慕玄月听了青嬷嬷的话,心底微沉。

但她还是让嬷嬷转告皇后别多想。

“陛下忙于国事,且我如今身怀双胎能为他分担的政务不多,陛下肩头负担甚重,让皇后多加体谅吧!”

有些事发生了,就注定会有些改变。

都是不能言说的创伤,留下的阴影什么时候会散去,谁也不知道。

欲言又止的青嬷嬷只得点点头,继而担心起公主的肚子。

“殿下您怀着两个孩儿肚子会比一般人的大,万不可磕着碰着。倚琴烟雨,你们俩可要照看好殿下啊!”

“嬷嬷放心吧,我们晓得的。”跟在软辇旁寸步不离的倚琴和烟雨都笑应着。

青嬷嬷一直目送她们走出了宫门,才轻叹了口气回转。

诺大个皇宫,只有皇后一个女主子,天子还一改常态,不再像以前那般夜晚都黏着皇后不放。

她一个奴婢都觉得有些不对劲。

皇后又岂能没点情绪隔阂。

但谁也不敢去深入打探。

愁容上脸的青嬷嬷回到凤栖宫立马换上笑脸,把明嘉公主的话带给皇后。

皇后听后只稍稍宽慰了些,终还是有份困惑在心头不能言说。

过了几日,皇后的母亲冯氏带着儿子入宫探望女儿。

皇后很喜欢自己的弟弟,准备两岁的弟弟长得虎头虎脑十分壮实。

她把儿子放与弟弟一起玩耍,舅甥两人会说话的跟咿咿呀呀的比爬行,倒是乐呵得口水都涎在嘴角。

母女俩也在一旁看得满脸笑容。

然而暂时不去想的烦恼并不会消失。

待皇后知道自己母亲在外头面临一些非议时,有了种终究会如此的感觉。

前日冯氏出门应酬被人含沙射影说他们朱家功高盖天,伯爷不纳妾,怕是也不高兴别人纳妾。

这别人是谁,自然指的是朱家的天子女婿。

冯氏被人问及独享夫宠的奴夫之道, 那些状若开玩笑的话都含着深意。

其实都是在暗讽她容不下人,旺不了家。

而勋贵人家人丁不旺于家于国都非幸事。

女肖母,有其母必有其女,此等含沙射影的非议没法装听不见。

这使得冯氏深感难受,却又无从申辩。

“那些人说的话虽然都拐着弯儿,但我能听懂,要说不生气是假,但生气又有什么用。”

冯氏叹了口气,“你爹他不纳妾,如今陛下也不纳妃,那些人自然觉得是我们母女俩不贤惠,谁会相信这都是你爹和陛下他们自个没那想法。唉!这可真冤枉死我们了。”

母亲的话让皇后心头渐渐发沉。

听说陛下在朝堂上放了话,今年都不许人提纳妃之事。

现在她才独守后宫一个来月,娘家人都因此被人说道,若是过多几个月,只怕到时闲话会更多。

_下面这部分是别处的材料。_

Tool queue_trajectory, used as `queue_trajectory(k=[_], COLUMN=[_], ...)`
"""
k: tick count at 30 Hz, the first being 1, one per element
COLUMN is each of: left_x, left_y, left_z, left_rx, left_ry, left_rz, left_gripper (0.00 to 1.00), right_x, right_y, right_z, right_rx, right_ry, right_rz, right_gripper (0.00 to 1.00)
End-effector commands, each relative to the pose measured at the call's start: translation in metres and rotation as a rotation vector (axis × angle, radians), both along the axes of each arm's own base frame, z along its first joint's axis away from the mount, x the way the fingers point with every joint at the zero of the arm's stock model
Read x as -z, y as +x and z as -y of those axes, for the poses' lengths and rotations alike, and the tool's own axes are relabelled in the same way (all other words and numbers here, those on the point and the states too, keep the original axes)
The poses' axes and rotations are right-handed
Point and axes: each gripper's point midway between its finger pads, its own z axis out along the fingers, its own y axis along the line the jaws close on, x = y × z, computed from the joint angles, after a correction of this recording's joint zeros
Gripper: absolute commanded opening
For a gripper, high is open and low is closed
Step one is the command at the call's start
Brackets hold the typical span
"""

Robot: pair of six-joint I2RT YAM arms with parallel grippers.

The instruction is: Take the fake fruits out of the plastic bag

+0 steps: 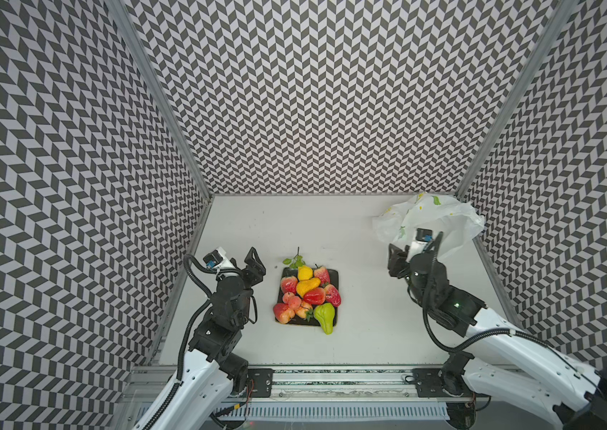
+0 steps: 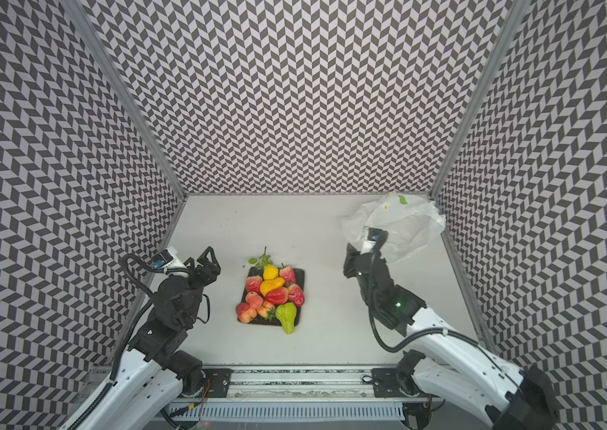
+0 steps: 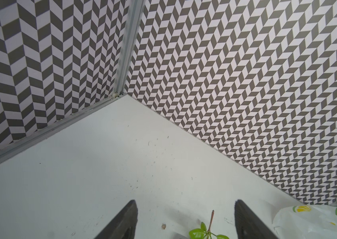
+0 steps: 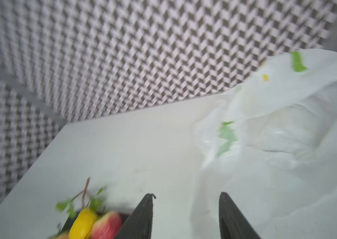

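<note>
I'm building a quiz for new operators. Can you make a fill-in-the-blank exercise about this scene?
1. The fruits are piled on a dark ____.
2. The bag lies crumpled in the far ____ corner.
3. The pear at the pile's near end is ____.
4. The left gripper and right gripper both hold ____.
Missing words: plate; right; green; nothing.

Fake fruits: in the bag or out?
Out: the fake fruits sit piled on the dark plate, apart from the plastic bag. Bag's inside: cannot tell.
</note>
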Motion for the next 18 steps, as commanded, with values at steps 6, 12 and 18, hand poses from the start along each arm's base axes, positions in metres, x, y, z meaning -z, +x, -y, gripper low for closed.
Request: queue_trajectory(k=[6, 12, 18], left_x=[0.017, 0.003, 0.024], left_y=[0.026, 0.043, 0.061], left_z=[0.009, 0.001, -0.026], left_rx=[0.001, -0.039, -0.147], left_ry=[0.038, 0.312, 0.455], left_rz=[-0.013, 0.033, -0.049], left_gripper=[0.76, 0.83, 0.91], right_x=[0.03, 0.046, 0.076], right_y=[0.015, 0.016, 0.048], right_z=[0.125, 0.173, 0.166], right_rx=[0.373, 0.489, 0.337], right_ry=[0.02, -0.074, -0.121], right_rz=[0.114, 0.183, 0.173], right_gripper=[0.62, 0.65, 0.81])
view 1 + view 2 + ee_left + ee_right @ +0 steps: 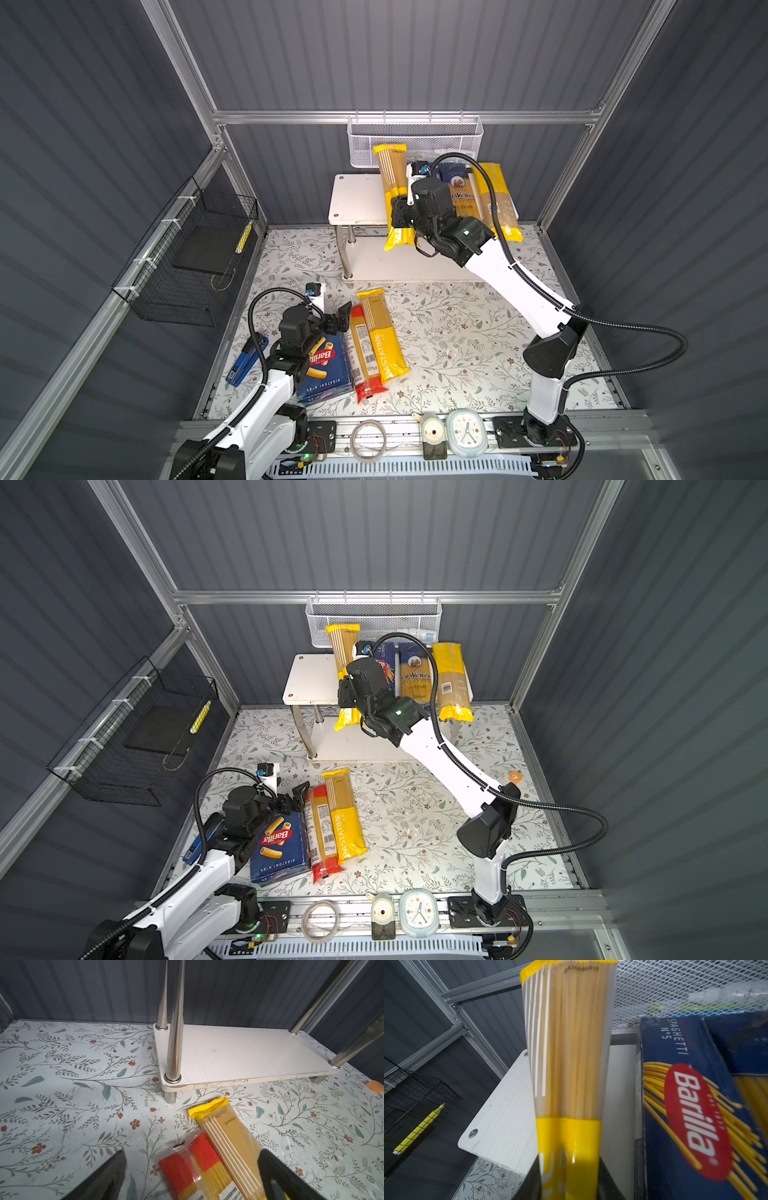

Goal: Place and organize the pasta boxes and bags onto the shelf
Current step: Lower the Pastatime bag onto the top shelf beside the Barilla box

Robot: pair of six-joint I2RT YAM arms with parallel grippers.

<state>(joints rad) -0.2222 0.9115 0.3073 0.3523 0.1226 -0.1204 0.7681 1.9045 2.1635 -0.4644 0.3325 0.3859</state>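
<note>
Right gripper [569, 1180] jaws are pinched nearly together on a yellow bag [566, 1053] stamped "2A20250310". It hangs tilted over the shelf [353, 199] top board, its lower end past the front edge. On that board lie the spaghetti box [685, 1105], reading "Barilla SPAGHETTI N°5", the ankara bag [463, 195] and a barcode bag [505, 208]. Left gripper [193, 1153] gapes wide, holding nothing, over the table [457, 332], where the rigatoni box [328, 368] marked "Barilla", a red bag [363, 353] and the PASTATIME bag [384, 340] lie.
</note>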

“娘,别人说的话您别放心上,咱们都问心无愧,不用管那些人嚼舌根子。”

但这安慰的话皇后自己都觉没劲得很。

冯氏也只能苦笑着应答:“凡不同众者皆归为女子之错,世情如此,我们在意也无用。”

不但是忠义伯夫人在交际中要面临一些意味深长的目光。

皇后在宫中也不能幸免。

宗亲那些长辈也许出于为皇家考虑,时不时的有人进宫来与皇后说道些贤后之德的话语。

言下之意无不是暗示她做为皇后,不该让后宫只她自己一个女人。

这于情于理都不合,更非日盛之国该有的后宫之景。

甚至还把列祖列宗都抬出来压皇后。

皇后委屈在心。

等天子好不容易来趟凤栖宫时,她忍不住在天子面前诉说一番。

“臣妾从未有过不许陛下纳妃之心,可如今后宫仅臣妾一人,所有人都觉得是臣妾霸道陛下才不敢充盈后宫。”

她红了眼睛,“臣妾非善妒之人,陛下您若是另有喜爱,臣妾定当她们姐妹相待,不会苛刻不善。”

忙了一天的天子,不耐烦听这些。